--- START ---

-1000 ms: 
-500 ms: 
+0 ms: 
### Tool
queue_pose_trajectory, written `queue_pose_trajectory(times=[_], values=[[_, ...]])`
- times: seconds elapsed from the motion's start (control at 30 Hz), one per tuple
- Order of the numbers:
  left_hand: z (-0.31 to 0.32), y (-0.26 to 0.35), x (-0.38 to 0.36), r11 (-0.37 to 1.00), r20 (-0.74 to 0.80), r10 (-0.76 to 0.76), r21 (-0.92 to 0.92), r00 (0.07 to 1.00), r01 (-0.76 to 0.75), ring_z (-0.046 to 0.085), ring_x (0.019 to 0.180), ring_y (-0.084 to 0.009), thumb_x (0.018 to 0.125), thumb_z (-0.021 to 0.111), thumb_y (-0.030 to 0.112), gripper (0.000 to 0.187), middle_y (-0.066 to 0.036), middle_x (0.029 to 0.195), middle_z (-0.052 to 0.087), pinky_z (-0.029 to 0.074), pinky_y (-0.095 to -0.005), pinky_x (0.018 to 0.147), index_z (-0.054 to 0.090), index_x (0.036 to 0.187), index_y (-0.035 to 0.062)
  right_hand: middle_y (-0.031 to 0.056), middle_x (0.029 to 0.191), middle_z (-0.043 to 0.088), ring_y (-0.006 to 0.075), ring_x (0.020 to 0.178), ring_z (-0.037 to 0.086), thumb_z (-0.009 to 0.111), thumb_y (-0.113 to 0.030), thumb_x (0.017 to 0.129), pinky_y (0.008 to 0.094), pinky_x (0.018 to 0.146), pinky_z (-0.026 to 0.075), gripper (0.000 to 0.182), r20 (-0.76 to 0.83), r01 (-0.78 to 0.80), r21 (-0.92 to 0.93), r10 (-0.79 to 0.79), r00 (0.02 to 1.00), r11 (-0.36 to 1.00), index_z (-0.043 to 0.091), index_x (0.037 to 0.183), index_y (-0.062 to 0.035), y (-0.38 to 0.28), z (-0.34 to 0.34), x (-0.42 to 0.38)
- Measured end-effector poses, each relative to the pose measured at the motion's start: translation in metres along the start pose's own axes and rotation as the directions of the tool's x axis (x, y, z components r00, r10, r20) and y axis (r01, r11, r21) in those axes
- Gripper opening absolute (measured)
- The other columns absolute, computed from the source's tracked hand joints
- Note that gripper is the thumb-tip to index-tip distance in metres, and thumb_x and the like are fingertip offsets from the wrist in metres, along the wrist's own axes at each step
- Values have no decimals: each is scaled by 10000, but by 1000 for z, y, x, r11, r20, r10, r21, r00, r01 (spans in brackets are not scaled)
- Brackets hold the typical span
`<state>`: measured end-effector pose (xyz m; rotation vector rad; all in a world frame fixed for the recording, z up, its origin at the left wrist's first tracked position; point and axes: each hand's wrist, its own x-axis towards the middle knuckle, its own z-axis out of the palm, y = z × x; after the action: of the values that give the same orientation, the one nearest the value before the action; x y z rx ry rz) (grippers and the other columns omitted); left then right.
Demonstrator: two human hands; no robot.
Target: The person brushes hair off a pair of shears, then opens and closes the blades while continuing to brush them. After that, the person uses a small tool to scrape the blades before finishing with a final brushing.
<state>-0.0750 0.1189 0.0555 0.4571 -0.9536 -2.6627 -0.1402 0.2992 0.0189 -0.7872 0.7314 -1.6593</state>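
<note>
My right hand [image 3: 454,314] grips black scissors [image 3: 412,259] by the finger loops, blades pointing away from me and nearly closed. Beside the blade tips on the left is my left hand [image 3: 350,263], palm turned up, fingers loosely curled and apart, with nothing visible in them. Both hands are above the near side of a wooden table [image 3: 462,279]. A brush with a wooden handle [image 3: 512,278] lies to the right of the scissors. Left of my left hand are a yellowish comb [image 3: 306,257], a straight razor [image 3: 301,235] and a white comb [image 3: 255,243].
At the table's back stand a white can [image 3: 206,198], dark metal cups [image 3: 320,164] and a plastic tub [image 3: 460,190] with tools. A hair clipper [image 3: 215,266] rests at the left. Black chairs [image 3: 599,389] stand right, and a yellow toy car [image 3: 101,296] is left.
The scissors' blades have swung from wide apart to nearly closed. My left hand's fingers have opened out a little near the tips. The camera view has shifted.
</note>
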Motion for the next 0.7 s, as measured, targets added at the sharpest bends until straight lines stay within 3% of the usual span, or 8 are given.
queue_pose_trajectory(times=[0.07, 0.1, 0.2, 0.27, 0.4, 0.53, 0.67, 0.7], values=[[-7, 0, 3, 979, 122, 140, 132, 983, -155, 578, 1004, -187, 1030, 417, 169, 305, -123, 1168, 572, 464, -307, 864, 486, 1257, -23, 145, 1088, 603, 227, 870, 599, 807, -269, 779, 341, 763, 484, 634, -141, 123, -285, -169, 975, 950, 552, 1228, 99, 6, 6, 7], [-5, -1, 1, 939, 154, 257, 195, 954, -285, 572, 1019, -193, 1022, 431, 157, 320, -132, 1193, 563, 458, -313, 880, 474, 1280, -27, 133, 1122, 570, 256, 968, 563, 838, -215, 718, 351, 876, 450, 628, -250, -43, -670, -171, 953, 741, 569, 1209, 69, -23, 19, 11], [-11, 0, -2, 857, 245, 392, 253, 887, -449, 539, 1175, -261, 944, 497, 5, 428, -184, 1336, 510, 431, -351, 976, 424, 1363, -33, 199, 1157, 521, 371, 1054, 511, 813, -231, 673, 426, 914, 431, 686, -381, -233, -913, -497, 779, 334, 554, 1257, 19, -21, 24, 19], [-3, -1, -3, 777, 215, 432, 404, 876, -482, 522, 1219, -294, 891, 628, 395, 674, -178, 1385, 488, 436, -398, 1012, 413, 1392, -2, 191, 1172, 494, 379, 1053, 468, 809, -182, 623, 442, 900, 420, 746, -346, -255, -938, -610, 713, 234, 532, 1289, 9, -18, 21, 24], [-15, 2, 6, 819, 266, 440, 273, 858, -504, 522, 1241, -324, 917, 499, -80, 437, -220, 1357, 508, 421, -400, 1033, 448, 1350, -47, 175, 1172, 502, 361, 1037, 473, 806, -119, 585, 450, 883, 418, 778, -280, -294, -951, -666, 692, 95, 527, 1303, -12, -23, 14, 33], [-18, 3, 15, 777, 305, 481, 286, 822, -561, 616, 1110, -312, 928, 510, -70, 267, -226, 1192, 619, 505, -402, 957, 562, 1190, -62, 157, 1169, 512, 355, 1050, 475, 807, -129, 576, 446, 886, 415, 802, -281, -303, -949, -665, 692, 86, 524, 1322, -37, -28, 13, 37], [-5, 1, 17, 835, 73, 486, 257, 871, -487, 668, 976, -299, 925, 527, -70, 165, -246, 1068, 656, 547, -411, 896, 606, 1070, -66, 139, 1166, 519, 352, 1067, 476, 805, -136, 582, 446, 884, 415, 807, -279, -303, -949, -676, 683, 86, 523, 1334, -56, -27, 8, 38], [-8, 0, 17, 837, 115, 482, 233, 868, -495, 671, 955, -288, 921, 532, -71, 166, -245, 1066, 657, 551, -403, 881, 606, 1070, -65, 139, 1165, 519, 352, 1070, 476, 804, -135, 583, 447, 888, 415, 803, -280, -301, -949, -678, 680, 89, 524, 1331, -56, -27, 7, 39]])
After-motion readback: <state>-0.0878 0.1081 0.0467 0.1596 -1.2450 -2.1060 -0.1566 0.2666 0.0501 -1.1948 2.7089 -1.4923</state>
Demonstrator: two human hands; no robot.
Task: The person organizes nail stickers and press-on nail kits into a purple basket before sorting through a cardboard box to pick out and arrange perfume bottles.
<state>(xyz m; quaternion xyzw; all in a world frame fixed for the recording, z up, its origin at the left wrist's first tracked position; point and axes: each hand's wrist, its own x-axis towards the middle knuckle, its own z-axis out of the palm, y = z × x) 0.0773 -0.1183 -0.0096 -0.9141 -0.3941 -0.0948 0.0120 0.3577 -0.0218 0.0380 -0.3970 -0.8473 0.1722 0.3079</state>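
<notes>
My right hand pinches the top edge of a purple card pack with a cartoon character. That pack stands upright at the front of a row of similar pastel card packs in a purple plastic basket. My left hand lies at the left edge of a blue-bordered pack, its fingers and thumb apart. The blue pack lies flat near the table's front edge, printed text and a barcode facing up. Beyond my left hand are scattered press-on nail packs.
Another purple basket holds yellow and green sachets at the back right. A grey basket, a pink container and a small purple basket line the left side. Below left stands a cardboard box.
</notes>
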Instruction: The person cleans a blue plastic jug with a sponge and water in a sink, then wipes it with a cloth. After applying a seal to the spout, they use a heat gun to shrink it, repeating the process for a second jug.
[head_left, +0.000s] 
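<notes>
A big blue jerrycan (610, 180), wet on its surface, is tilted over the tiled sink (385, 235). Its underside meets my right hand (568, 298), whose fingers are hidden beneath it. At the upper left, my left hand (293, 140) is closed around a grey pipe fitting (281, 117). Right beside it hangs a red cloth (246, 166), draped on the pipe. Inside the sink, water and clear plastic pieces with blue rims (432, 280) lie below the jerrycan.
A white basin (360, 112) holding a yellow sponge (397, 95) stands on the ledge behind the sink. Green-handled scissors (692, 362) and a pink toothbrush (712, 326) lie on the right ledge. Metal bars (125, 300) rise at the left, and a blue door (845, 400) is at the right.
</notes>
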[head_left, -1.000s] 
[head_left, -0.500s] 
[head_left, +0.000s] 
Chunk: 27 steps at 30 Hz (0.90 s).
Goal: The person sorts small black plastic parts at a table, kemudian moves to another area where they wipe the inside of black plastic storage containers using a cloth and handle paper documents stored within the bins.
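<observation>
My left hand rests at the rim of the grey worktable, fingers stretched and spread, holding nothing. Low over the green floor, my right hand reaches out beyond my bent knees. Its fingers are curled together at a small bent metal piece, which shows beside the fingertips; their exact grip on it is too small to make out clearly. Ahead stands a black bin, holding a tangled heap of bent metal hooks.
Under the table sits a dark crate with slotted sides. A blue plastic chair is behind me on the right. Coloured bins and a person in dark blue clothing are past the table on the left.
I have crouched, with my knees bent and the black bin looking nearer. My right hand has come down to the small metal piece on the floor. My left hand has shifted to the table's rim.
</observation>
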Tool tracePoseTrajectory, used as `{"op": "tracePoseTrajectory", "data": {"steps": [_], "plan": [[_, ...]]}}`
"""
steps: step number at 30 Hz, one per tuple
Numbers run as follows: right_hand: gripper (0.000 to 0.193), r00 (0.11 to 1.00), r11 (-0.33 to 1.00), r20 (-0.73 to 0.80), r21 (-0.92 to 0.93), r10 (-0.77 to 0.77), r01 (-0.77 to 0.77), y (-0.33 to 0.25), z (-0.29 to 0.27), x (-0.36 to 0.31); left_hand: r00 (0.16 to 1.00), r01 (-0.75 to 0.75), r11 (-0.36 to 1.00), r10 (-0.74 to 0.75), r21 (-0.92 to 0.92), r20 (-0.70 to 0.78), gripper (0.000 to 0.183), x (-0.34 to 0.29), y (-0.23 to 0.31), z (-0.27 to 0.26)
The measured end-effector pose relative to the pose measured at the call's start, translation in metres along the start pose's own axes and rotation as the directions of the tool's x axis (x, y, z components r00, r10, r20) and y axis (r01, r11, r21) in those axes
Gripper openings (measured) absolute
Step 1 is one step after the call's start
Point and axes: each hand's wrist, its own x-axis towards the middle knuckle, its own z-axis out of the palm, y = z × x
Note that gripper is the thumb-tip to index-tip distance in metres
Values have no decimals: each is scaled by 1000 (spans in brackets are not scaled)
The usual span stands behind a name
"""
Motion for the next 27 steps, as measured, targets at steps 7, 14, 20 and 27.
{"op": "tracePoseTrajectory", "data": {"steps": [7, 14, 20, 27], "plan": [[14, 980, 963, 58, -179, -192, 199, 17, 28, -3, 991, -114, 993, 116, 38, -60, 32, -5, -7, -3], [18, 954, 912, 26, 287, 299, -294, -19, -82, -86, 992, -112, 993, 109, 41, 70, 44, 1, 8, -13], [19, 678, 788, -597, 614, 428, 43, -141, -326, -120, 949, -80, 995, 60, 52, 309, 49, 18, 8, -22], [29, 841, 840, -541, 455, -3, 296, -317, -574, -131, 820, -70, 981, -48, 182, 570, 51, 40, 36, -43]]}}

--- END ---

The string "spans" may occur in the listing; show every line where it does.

- Values have no decimals: each is scaled by 10000, but by 1000 for z, y, x, r11, r20, r10, r21, r00, r01 (spans in brackets are not scaled)
Values have no decimals: each is scaled by 1000 (spans in brackets are not scaled)

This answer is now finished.